Courtney had earned her Master’s in Business Administration from Case Western Reserve University with an undergraduate focus in marketing. As Erik developed the HemaImager, she realized that a business strategy and marketing plan would be critical to getting the company off the ground. Courtney helped Erik understand the nature of crowd funding and the work needed to display a sellable product.
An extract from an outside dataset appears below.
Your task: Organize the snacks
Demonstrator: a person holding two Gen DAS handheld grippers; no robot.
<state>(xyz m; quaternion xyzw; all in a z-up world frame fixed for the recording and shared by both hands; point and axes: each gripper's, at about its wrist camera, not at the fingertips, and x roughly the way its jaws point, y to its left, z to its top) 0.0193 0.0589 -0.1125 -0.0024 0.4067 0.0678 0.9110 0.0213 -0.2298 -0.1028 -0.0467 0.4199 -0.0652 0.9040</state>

With her help and the assistance of their third partner, engineer Mehrdad Ramazanali, Erik was able to present the HemaImager at several trade shows and get additional input from local and national investors, industry professionals and fellow entrepreneurs.

At CES, Hema Imaging is looking to take the next step. Courtney heard about the opportunity to attend the show as a part of CWRU’s Blackstone Launchpad coalition earlier this year and urged the team to present. Though the company is undergoing a transition in regards to their product, the team is looking to make new connections and gain valuable insight about the industry during the show. They’ll also be making final decisions on their suppliers and networking with potential new customers.

It has been a long road for Hema Imaging. Erik had an idea and at this point he knows that he needs to stay true to his vision. With the support and coordination of so many who have contributed to the company’s success, Hema Imaging is hoping to develop a product that blends science and engineering with a market sensibility. With HemaVision comes the hope that all of the obstacles and redirections have led the team to the product that only a group with these dynamic skills could create.